Some quick education on Carbs can help patients to have a better understanding of foods to be wary of in fighting chronic pain. Refined carbohydrates, such as white bread, white rice, cookies and candies, sodas, contain very little benefits to our general health. Refined carbs are low in fiber, vitamins and minerals. Complex carbohydrates such as whole wheat bread, brown rice, broccoli and asparagus, are rich in dietary fiber, help to stabilize blood sugar levels and are better choices for pain patients. Complex carbohydrates also contain high levels of vitamins and minerals.
Interesting enough most chronic pain patients, specifically Fibromyalgia, patients tend to have more frequent cravings for carbohydrates than healthy individuals. When patients give into the simple carbs they can enter a hypoglycemic state, or a sudden drop in blood sugar, perpetuating the fatigue and pain of fibromyalgia and other chronic pain conditions.
Cutting out all carbohydrates from the diet is not recommended, since they do serve an important function in the metabolic process. Instead, we recommend cutting out all refined carbohydrates and choosing complex carbohydrates to make up 30-40% of your daily calorie intake.
These changes can significantly decrease inflammatory levels, improve energy and decrease pain.
To help find a ‘cure’ for you pain, we require our patients to become proactive. This requires patients to take the initiative to improve their situation. Instead of letting your current circumstances be the driving force of determining your future we help patients to determine their choices and act to improve their situation instead of only reacting.
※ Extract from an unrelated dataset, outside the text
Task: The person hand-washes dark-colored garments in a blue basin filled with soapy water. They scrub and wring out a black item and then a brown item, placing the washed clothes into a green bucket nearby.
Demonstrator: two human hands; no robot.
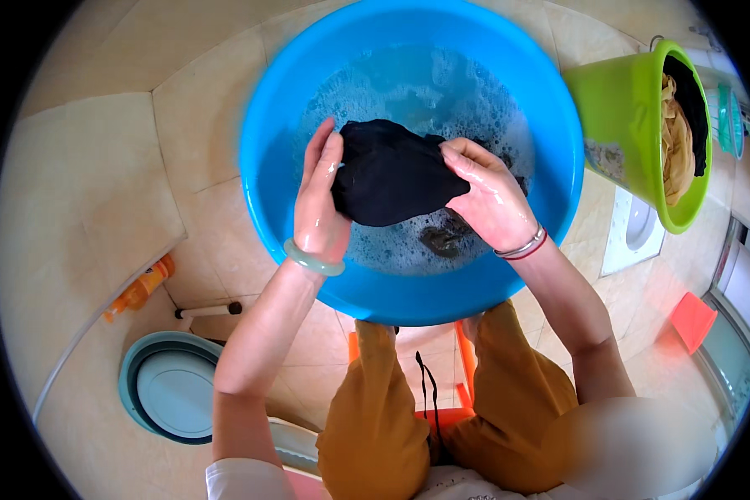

We help our patients realize that even when they feel they have limited choices or little hope there is always a direction that allows the patient to be in control of their pain and therefore their outcome. We teach our patients that they get to choose how their pain and conditions define them. Patients that currently feel helpless are allowing their circumstances and conditions to control them. For example a helpless patient may respond with “there’s nothing I can do about my pain”. We teach our patients to focus their time and energy on things they have control over. For example, our patients get to decide if they will wake up and do something productive today. They get to decide if they will interact positively with their family despite how their pain is making them feel. We help to teach our patients ways to empower their situation. That feeling of empowerment propels patients to gain more and more control of their pain. Focusing on items we do control instead of the items we can’t control help to reduce stress levels which decrease anxiety and help our patients to better cope with their pain.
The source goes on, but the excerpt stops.